With alpha-beta AND always selecting the best move first it is "just" in the order of 30^60 positions.
The difference is immense.
Still, 30^60 is way too much, and most of those 60-move lines would still need considerable effort to "solve". And transpositions aren't going to help too much here, as there really aren't many transpositions in chess that bring unrelated lines back together. Not that you could have a transposition table that could store all those positions... (and just imagine the massive graph history interaction problems that would arise when trying to prove chess a draw).

1.e4 Nf6 2.Qh5 is losing for white and I feel 100% sure about it.
No need to analyze to be sure that 2...Nxh5 is a winning for black.

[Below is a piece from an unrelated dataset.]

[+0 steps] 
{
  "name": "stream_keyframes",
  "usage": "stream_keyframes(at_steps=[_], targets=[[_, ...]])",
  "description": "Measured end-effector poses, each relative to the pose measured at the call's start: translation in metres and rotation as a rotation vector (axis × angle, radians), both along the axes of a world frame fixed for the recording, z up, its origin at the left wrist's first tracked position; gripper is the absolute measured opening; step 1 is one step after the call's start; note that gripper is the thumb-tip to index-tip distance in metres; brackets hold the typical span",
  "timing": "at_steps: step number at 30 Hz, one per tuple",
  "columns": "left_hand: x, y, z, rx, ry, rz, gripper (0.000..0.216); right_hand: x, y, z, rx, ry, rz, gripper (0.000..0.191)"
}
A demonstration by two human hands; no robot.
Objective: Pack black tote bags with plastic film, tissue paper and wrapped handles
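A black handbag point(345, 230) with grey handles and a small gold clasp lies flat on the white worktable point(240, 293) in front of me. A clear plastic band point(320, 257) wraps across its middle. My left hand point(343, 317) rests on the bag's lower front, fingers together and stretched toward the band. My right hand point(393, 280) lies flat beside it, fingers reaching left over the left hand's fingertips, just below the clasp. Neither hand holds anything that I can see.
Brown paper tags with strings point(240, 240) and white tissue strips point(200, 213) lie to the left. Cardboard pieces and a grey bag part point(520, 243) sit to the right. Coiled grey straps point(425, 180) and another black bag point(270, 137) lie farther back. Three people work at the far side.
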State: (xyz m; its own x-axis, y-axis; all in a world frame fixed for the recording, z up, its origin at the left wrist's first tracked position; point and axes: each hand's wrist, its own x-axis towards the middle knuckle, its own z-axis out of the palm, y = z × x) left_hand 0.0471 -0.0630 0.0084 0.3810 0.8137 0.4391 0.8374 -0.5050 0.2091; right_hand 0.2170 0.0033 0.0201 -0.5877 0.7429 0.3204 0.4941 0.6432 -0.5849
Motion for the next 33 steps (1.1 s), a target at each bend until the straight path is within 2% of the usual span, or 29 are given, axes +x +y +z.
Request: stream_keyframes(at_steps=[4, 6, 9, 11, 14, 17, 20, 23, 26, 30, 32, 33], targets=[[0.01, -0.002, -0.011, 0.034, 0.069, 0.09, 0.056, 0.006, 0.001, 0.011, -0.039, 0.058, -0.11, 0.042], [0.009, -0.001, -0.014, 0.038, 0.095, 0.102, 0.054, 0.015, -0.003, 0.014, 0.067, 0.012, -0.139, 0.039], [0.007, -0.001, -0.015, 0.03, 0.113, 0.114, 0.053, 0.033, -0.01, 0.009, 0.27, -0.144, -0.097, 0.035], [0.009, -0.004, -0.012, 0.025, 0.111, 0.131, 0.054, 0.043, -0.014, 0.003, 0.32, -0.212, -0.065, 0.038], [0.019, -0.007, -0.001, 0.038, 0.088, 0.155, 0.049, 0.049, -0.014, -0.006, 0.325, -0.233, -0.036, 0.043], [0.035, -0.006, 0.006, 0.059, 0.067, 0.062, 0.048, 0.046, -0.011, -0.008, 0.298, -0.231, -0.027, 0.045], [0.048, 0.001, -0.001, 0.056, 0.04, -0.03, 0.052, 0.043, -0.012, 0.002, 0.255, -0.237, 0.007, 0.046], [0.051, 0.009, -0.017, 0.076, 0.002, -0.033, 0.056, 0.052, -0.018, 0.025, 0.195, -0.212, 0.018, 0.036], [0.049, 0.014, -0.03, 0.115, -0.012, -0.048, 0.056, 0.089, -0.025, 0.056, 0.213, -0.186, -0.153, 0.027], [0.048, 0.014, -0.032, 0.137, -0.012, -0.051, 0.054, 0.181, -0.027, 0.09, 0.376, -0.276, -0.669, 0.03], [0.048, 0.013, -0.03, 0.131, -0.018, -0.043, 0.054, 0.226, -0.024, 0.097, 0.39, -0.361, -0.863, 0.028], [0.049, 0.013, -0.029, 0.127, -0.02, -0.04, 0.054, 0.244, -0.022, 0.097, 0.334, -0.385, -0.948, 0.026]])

You are not talking about solving chess here.

But anyway, if you're talking about proving that white can win or at least draw, you can indeed alpha-beta prune 2.Qh5, and this is accounted for in the 30^60 number.

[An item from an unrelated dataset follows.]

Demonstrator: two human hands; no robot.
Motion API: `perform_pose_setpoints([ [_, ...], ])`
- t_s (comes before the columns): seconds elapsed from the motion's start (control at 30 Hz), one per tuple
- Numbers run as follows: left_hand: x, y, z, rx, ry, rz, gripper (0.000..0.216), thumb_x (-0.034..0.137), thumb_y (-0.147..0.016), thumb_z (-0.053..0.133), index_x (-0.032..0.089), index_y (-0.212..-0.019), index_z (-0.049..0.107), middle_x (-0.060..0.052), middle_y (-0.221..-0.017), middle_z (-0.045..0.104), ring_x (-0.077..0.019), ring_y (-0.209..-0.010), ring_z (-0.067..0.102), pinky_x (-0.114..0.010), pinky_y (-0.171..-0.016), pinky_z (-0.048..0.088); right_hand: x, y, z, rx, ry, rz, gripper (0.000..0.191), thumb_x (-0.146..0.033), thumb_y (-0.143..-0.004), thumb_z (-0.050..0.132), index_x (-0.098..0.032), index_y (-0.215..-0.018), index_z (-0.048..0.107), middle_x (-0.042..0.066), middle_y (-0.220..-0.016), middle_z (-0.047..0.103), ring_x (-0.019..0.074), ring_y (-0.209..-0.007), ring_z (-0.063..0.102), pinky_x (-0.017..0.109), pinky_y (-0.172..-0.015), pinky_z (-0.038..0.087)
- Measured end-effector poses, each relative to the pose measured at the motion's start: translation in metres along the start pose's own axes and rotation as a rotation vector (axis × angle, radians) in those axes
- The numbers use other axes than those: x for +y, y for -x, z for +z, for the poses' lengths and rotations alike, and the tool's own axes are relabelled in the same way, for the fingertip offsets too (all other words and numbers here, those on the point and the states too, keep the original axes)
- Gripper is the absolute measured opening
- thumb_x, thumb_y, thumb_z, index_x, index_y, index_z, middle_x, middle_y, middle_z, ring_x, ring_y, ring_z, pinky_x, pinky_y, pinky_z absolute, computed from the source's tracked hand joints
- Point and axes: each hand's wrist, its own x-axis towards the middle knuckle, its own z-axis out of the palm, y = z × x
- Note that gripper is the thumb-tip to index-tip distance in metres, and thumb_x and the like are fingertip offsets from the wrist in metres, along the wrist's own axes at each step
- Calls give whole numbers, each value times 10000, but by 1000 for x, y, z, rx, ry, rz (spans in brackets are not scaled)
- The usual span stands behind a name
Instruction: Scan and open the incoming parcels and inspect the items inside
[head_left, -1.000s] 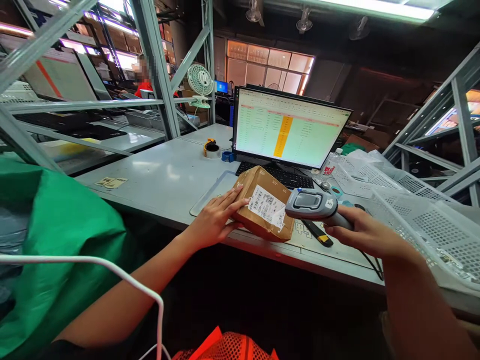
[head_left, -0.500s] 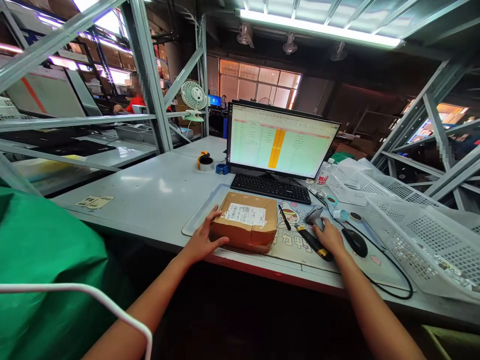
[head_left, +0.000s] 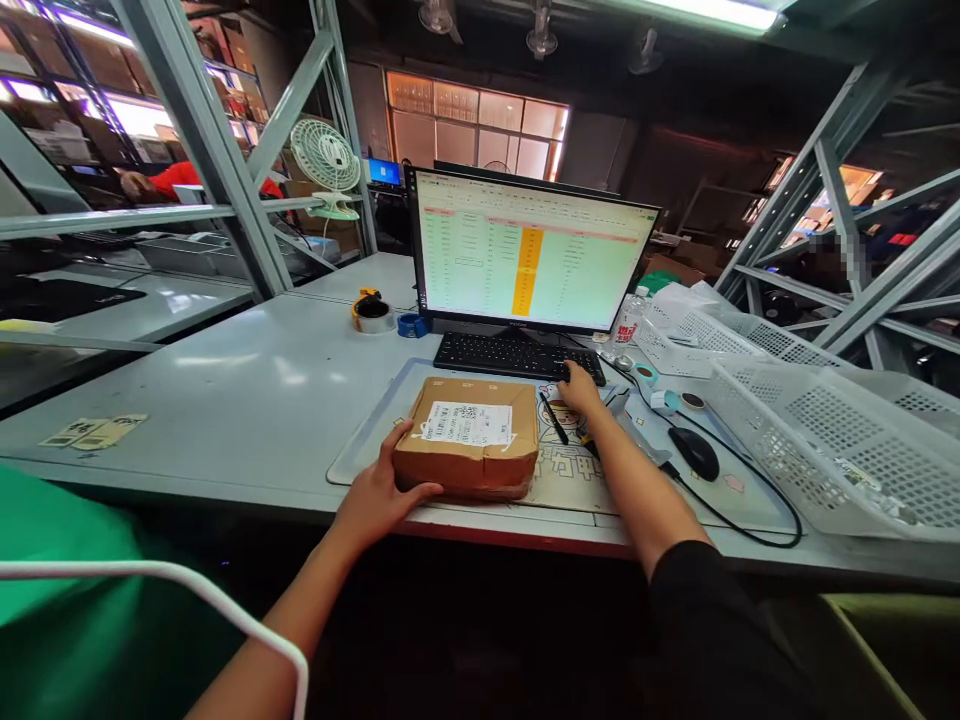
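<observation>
My left hand (head_left: 379, 497) cups the left front corner of a taped cardboard box (head_left: 416, 455), fingers along its side and thumb across its front. A white printed label (head_left: 469, 424) covers much of the box top. My right hand (head_left: 579, 390) reaches to the right part of the black keyboard (head_left: 499, 355), a finger extended on the keys and nothing held. Under my right forearm lies a grey barcode scanner (head_left: 641, 440) with a cable. A black pen (head_left: 553, 418) rests between box and right hand. A yellow-and-black cutter (head_left: 589, 443) is mostly hidden by the forearm.
A monitor (head_left: 480, 250) showing a spreadsheet stands behind the keyboard. Tape rolls (head_left: 373, 316) sit left of it. To the right are a mouse (head_left: 695, 453), a plastic bottle (head_left: 628, 318) and white perforated baskets (head_left: 810, 450). A green clip fan (head_left: 326, 160) hangs on the frame.
My right hand has let go of the barcode scanner, now lying on the mat, and moved forward to the keyboard. My left hand stays on the box. The view has shifted.
</observation>
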Motion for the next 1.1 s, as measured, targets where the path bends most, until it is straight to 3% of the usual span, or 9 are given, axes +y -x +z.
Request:
perform_pose_setpoints([
  [0.2, 3, 1, 0, 18, -2, -14, 1020, 731, -816, 715, 290, -1639, 305, -165, -1517, 620, -445, -1325, 649, -563, -1041, 566, -5, -12, 19, -3, 55, 72, 602, -170, -1002, 471, -21, -1584, 424, 280, -1354, 663, 381, -1369, 522, 464, -1089, 465],
  [0.33, 2, 1, 1, 16, -31, -20, 989, 746, -829, 702, 285, -1623, 333, -170, -1495, 636, -451, -1296, 666, -563, -1019, 574, -11, -17, 18, -14, 89, 62, 562, -224, -1031, 453, -41, -1563, 453, 286, -1422, 623, 386, -1408, 478, 494, -1136, 421],
  [0.5, 2, 2, 2, 9, -44, -3, 947, 727, -862, 689, 290, -1621, 328, -171, -1466, 655, -451, -1225, 705, -548, -976, 584, -22, -23, 9, -69, 98, 30, 609, -267, -1049, 474, -90, -1625, 386, 254, -1534, 565, 385, -1460, 446, 546, -1213, 331],
  [0.63, 2, 2, -1, 43, 43, -16, 910, 703, -872, 688, 289, -1607, 346, -160, -1455, 659, -438, -1248, 694, -561, -1029, 561, -31, -15, -10, -126, 81, 12, 613, -280, -1034, 522, -95, -1610, 422, 254, -1478, 617, 368, -1385, 559, 507, -1171, 406],
  [0.77, -6, -2, -7, 154, 239, -17, 1021, 731, -832, 715, 229, -1621, 309, -183, -1523, 590, -400, -1368, 615, -546, -1153, 493, -28, 35, -26, -143, 49, -57, 557, -290, -1032, 534, -131, -1565, 503, 200, -1476, 644, 309, -1341, 622, 373, -1104, 471],
  [0.87, -15, -9, -11, 300, 421, -41, 1114, 841, -794, 671, 148, -1601, 343, -230, -1561, 539, -403, -1438, 548, -541, -1203, 452, -3, 97, -28, -101, -4, -108, 488, -375, -1059, 493, -190, -1501, 586, 147, -1402, 705, 307, -1263, 670, 380, -1049, 511],
  [0.93, -17, -14, -13, 335, 583, -96, 1077, 915, -835, 523, 137, -1572, 416, -229, -1506, 597, -392, -1414, 576, -530, -1168, 496, 22, 137, -24, -21, -7, -114, 474, -396, -1051, 490, -195, -1460, 623, 143, -1398, 705, 325, -1253, 668, 415, -1052, 516],
  [1.03, -15, -21, -17, 210, 772, -191, 988, 917, -922, 270, 176, -1517, 538, -188, -1312, 737, -356, -1273, 689, -492, -1030, 604, 54, 179, -12, 75, 73, -95, 495, -372, -1029, 489, -150, -1451, 623, 163, -1492, 634, 351, -1360, 586, 462, -1147, 457],
  [1.1, -11, -25, -22, 79, 827, -247, 968, 914, -925, 269, 186, -1469, 604, -169, -1185, 787, -352, -1170, 738, -476, -946, 639, 65, 193, -3, 84, 114, -90, 512, -358, -1033, 472, -135, -1478, 593, 166, -1510, 615, 350, -1380, 561, 474, -1172, 432],
])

If you want to prove chess is a draw, you can probably alpha-beta prune 1...Nf6. Again, this is accounted for in the 30^60 number. But here you can already make a mistake. Maybe 1...e5 or so turns out to be losing and then you have to do another 30^60 tree for 1...Nf6 or some other move. The 30^60 assumes you can just pick a "best" move in each node, whch in practice is again completely impossible. So 30^60 is an unreachable lower bound.

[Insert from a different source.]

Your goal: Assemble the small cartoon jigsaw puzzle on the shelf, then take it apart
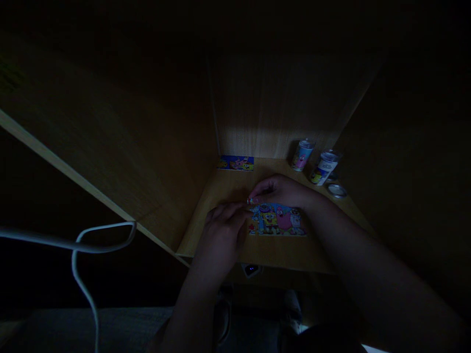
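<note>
A partly joined jigsaw puzzle (279, 219) with colourful cartoon characters lies flat on the wooden shelf. Between the thumb and fingertips of my right hand (281, 190) is a small puzzle piece (252, 200), held just above the puzzle's upper left corner. My left hand (225, 223) rests at the puzzle's left edge, fingers extended and lying on the surface near that piece. A small piece with red on it (252, 228) sits at the lower left of the puzzle. My hands partly cover the left side and the top edge.
A finished-looking cartoon strip (235, 163) lies by the back wall. Two clear-topped printed canisters (302, 156) (324, 168) stand at the back right, beside a round metal lid (337, 190). A white cable (84, 249) hangs at left. The light is very dim.
</note>
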`<move>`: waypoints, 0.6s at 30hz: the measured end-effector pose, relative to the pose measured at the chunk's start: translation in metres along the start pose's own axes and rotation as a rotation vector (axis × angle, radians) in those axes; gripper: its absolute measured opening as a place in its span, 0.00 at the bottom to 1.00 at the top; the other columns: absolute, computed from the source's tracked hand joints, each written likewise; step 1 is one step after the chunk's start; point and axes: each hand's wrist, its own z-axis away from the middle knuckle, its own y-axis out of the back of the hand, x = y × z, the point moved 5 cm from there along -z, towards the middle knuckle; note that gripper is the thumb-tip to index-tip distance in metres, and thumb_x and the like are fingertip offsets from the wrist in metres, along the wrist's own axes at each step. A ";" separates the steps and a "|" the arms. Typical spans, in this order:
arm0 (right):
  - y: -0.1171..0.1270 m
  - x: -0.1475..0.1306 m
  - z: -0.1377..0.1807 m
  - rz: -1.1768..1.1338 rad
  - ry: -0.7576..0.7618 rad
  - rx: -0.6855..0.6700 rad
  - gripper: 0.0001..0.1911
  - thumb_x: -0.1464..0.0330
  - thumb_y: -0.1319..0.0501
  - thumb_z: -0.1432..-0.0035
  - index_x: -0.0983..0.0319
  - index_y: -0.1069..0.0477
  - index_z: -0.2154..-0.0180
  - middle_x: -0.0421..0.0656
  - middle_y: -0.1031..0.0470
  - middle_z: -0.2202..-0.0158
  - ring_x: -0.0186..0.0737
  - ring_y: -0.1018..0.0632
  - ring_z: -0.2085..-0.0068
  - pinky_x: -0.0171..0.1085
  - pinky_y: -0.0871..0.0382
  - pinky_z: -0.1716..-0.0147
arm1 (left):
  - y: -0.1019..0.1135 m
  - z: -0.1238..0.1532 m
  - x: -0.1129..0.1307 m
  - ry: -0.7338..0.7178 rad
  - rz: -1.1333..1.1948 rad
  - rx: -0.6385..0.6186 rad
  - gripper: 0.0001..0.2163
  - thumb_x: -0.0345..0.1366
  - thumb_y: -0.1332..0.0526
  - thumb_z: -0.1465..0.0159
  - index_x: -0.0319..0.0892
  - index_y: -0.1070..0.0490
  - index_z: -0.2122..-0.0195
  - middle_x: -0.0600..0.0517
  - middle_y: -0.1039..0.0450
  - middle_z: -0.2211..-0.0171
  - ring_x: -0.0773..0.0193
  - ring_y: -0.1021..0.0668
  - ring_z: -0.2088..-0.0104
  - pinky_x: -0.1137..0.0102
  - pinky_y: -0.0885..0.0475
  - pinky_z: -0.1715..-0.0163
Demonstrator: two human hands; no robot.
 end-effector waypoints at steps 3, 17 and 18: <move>-0.001 -0.001 -0.001 -0.006 -0.006 -0.004 0.13 0.57 0.23 0.43 0.56 0.13 0.59 0.40 0.12 0.60 0.41 0.14 0.58 0.38 0.21 0.55 | 0.000 0.000 0.000 -0.003 0.001 0.007 0.15 0.24 0.38 0.28 0.49 0.20 0.46 0.49 0.20 0.40 0.50 0.21 0.41 0.49 0.25 0.38; 0.002 0.002 -0.002 0.063 0.060 0.073 0.10 0.59 0.27 0.40 0.58 0.17 0.60 0.41 0.13 0.60 0.40 0.15 0.59 0.39 0.21 0.56 | -0.002 -0.002 0.002 0.032 -0.008 -0.014 0.12 0.27 0.37 0.27 0.46 0.19 0.47 0.48 0.18 0.44 0.51 0.20 0.44 0.50 0.25 0.39; 0.002 0.002 -0.002 0.072 0.068 0.073 0.09 0.60 0.27 0.39 0.58 0.17 0.60 0.41 0.13 0.60 0.40 0.15 0.59 0.39 0.21 0.57 | -0.002 -0.003 0.003 0.041 -0.012 -0.017 0.11 0.28 0.37 0.27 0.46 0.19 0.48 0.48 0.17 0.45 0.51 0.20 0.45 0.51 0.25 0.40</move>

Are you guys CERTAIN that after Nxh5 white can't win? Got a proof tree to support that? There are LOTS of queen sacs that do win, so how can one just dismiss this one outright? Certainly not in any sort of theoretically sound way, other than searching to a loss.

[syzygy]

1.e4 Nf6 2.Qh5 is losing for white and I feel 100% sure about it.
No need to analyze to be sure that 2...Nxh5 is a winning for black.

You are not talking about solving chess here.

But anyway, if you're talking about proving that white can win or at least draw, you can indeed alpha-beta prune 2.Qh5, and this is accounted for in the 30^60 number.

If you want to prove chess is a draw, you can probably alpha-beta prune 1...Nf6. Again, this is accounted for in the 30^60 number. But here you can already make a mistake. Maybe 1...e5 or so turns out to be losing and then you have to do another 30^60 tree for 1...Nf6 or some other move. The 30^60 assumes you can just pick a "best" move in each node, whch in practice is again completely impossible. So 30^60 is an unreachable lower bound.

Are you guys CERTAIN that after Nxh5 white can't win? Got a proof tree to support that? There are LOTS of queen sacs that do win, so how can one just dismiss this one outright? Certainly not in any sort of theoretically sound way, other than searching to a loss.

Note: if you're talking about proving that white can win or at least draw

The only thing that needs to be CERTAIN is the correctness of an eventual proof. There is no need to exhaustively try all of white moves.

Should I ever attempt to prove that white has at least a draw and fail in this attempt without considering 2.Qh5, then I will happily give up saying "I failed in my attempt to prove that white has at least a draw".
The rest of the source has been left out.